How does it present? The patient will often complain of vague knee pain with or without activity. They may develop swelling related to activity and have a sense of catching in their knee if a piece of bone has broken loose in the joint.

Common exam findings: You may see an effusion, or the patient may have joint line tenderness. If they have a loose fragment, they may have locking or decreased range of motion.
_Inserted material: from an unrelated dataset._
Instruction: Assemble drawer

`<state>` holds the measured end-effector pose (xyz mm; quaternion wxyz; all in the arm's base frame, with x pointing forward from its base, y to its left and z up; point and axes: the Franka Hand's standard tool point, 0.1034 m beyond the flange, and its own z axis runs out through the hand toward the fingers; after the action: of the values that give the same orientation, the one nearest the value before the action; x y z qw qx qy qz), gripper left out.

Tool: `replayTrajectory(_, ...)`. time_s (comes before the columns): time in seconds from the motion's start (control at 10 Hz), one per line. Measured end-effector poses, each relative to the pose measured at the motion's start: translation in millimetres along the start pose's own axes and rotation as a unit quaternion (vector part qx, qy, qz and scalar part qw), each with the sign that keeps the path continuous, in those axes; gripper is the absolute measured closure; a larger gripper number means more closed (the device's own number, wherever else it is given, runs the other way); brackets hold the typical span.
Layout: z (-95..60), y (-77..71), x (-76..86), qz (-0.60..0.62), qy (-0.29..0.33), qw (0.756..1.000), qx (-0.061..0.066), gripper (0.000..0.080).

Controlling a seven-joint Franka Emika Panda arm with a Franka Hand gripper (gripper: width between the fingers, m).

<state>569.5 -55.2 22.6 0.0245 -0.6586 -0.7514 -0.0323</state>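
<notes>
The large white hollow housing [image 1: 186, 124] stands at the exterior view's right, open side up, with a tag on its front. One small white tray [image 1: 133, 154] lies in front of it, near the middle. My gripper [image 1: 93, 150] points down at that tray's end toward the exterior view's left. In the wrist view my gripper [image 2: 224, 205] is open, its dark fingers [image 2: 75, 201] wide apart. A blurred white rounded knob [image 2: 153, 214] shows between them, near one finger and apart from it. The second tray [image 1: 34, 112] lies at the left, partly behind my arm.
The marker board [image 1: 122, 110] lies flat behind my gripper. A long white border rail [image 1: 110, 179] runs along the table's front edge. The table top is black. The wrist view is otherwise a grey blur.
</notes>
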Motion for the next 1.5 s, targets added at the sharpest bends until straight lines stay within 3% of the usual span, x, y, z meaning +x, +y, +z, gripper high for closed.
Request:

Tests and treatment: If an OCD lesion is suspected you should get knee x-rays with a tunnel-view (knee in flexion). The tunnel view will better view the posterior aspects of the femoral condyles, where the lesions may be. If an OCD lesion is seen on x-ray, a magnetic resonance imaging (MRI) should be performed to stage the lesion for appropriate management. If no lesion is seen, but one is still suspected, the MRI should also be done for evaluation. OCD lesions are staged I to IV. Stage I lesions are intact but have a mildly irregular articular cartilaginous surface. Stage II lesions have mild separation and worsening articular surface irregularity. Stage III lesions are partially detached and stage IV lesions are fully detached and can leave a loose body in the joint. Depending on patient age and circumstances, stage I and II lesions can be attempted to be treated conservatively by decreasing activity to only pain free activities for six to eight weeks. Those that continue despite this and stage III and IV lesions should be referred to orthopedics.